The Nifty witnessed resistance at 23,425 and corrected sharply, losing 210 points from the day’s high.
Amol Athawale, VP – Technical Research at Kotak Securities, believes that 23,350 will act as an immediate resistance for bulls. Weak sentiment is likely to persist if the index continues trading below this level.
As per Athawale, on the downside, the index may retest the 23,100-23,050 range. On the other hand, above 23,350, it may rebound towards 23,425. Further gains may follow, pushing the index to 23,500.
“The intraday market texture remains volatile and non-directional; therefore, level-based trading would be the ideal approach for day traders in the current trading environment overall,” said Athawale.

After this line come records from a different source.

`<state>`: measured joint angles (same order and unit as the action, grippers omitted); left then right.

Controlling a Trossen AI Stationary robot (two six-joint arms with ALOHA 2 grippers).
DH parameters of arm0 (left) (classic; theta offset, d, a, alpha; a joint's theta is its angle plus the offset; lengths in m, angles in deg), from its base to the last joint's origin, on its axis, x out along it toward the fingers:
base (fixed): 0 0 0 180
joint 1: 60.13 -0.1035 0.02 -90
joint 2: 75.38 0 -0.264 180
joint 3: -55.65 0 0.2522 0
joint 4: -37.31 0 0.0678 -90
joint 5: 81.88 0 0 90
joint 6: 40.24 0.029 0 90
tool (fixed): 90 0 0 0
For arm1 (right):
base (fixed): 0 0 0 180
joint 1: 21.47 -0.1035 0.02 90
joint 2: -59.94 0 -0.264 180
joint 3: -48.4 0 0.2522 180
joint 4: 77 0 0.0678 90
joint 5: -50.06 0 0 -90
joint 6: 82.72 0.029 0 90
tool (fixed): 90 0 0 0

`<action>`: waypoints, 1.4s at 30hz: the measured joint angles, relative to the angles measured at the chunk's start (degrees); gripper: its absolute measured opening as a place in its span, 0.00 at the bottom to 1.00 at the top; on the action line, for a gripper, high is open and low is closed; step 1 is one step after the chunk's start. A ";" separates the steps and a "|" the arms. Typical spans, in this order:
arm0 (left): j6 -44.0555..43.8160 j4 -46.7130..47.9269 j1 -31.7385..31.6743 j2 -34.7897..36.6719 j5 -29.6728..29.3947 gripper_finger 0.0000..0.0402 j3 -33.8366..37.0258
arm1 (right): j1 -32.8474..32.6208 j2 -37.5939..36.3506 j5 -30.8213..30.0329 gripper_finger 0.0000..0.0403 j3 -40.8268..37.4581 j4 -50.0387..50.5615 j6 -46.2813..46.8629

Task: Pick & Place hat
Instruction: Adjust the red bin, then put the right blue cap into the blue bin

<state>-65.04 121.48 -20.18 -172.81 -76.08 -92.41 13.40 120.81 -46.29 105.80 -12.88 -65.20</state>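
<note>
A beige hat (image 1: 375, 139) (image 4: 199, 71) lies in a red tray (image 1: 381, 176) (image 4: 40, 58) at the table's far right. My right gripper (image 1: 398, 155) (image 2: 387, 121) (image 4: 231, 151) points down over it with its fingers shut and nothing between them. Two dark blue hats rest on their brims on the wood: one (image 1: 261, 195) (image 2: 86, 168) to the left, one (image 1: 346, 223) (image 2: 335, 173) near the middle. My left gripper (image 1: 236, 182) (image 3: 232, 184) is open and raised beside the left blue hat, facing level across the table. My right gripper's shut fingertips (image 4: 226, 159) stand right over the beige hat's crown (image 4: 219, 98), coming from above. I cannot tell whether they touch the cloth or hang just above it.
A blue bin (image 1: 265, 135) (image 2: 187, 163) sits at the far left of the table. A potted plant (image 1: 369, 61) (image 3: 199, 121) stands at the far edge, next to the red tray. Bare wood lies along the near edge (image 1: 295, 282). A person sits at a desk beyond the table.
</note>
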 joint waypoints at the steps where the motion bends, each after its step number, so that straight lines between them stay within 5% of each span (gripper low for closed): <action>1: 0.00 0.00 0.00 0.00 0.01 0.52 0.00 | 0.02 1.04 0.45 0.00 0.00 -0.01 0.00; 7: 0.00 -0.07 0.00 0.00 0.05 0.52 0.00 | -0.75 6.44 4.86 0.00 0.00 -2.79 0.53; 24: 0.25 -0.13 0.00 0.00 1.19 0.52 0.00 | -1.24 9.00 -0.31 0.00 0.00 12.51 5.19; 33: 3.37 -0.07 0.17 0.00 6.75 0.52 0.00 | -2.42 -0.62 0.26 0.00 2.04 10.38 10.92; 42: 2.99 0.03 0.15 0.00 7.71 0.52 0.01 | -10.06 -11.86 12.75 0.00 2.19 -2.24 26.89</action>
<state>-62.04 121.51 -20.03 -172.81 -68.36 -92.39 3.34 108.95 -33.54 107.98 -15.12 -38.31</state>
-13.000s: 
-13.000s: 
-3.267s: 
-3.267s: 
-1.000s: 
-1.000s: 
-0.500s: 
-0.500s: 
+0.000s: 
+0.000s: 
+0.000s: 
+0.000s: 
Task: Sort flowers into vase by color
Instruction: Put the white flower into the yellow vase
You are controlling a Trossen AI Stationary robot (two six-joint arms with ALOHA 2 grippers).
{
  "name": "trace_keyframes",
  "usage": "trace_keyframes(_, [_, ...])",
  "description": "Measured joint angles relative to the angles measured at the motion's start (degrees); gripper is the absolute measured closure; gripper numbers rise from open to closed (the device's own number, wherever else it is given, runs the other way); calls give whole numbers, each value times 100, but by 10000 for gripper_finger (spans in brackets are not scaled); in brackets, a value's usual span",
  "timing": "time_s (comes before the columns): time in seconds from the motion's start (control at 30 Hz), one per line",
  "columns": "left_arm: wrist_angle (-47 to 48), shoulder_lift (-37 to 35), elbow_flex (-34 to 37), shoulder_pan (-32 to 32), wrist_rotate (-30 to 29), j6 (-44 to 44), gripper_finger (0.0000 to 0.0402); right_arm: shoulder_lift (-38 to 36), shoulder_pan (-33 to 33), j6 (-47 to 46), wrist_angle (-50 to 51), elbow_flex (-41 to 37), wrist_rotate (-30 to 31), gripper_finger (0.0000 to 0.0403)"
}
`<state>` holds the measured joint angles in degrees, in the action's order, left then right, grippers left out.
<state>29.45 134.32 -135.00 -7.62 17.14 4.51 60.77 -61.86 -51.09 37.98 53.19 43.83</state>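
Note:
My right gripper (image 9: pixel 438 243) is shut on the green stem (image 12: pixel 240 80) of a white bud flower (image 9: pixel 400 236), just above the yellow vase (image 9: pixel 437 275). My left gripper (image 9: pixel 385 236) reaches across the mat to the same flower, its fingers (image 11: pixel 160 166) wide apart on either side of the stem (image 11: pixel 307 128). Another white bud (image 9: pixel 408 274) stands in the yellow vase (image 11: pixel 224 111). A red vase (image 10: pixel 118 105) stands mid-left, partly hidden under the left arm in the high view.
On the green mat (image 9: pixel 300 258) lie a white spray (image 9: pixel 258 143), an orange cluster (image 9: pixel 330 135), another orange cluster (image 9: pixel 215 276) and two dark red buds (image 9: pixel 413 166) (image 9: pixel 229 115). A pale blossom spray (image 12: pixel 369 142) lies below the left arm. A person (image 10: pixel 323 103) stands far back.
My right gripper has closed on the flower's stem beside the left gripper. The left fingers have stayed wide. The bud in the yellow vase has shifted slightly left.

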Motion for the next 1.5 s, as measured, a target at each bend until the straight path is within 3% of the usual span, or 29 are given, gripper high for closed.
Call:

Stock picks for the short term
Godrej Consumer Products | Previous close: ₹1,027.60 | Target price: ₹1,075 | Stop loss: ₹1,005
Athawale underscored that Godrej Consumer Products shares reversed from their important demand zone after a declining trend.
The stock has formed a rounding bottom chart pattern on the daily scale, and it is in a steady upward move.
The technical indicator, like RSI, also indicates a further uptrend from current levels, which could boost bullish momentum in the near term.
“As long as the stock is trading above ₹1,005, the bullish texture is likely to continue. Above which, the stock could move up to ₹1,075,” said Athawale.
Pidilite Industries | Previous close: ₹1,506.50 | Target price: ₹1,610 | Stop loss: ₹1,455
As per Athawale, Pidilite Industries‘ shares have shown a robust rally from lower levels over the past few weeks.
Additionally, it is trading in an ascending triangle on the daily scale.
Therefore, the overall formation suggests a likely breakout of a new leg of the up move from current levels.
“For positional traders, ₹1,455 would be the decisive level. Trading above the same uptrend formation will continue till ₹1,610. However, if it closes below ₹1,455, traders may prefer to exit from trading long positions,” said Athawale.
DCB Bank | Previous close: ₹177.02 | Target price: ₹190 | Stop loss: ₹171
Athawale highlighted that DCB Bank shares have entered an accumulation phase, moving within a defined range on the daily chart.
Recent bullish activity suggests improving strength and rising buying interest.
A move towards the upper boundary of the range appears likely in the near term, offering a favourable risk-reward opportunity from current levels.
“For positional traders, ₹171 is a crucial level to watch. Sustaining above this mark could drive the stock to ₹190. However, a close below ₹171 would weaken the structure, and traders may consider exiting long positions to manage downside risk effectively,” said Athawale.
Disclaimer: This story is for educational purposes only and does not constitute investment advice. The views and recommendations expressed are those of the expert, not Mint. We advise investors to consult with certified experts before making any investment decisions, as market conditions can change rapidly and circumstances may vary.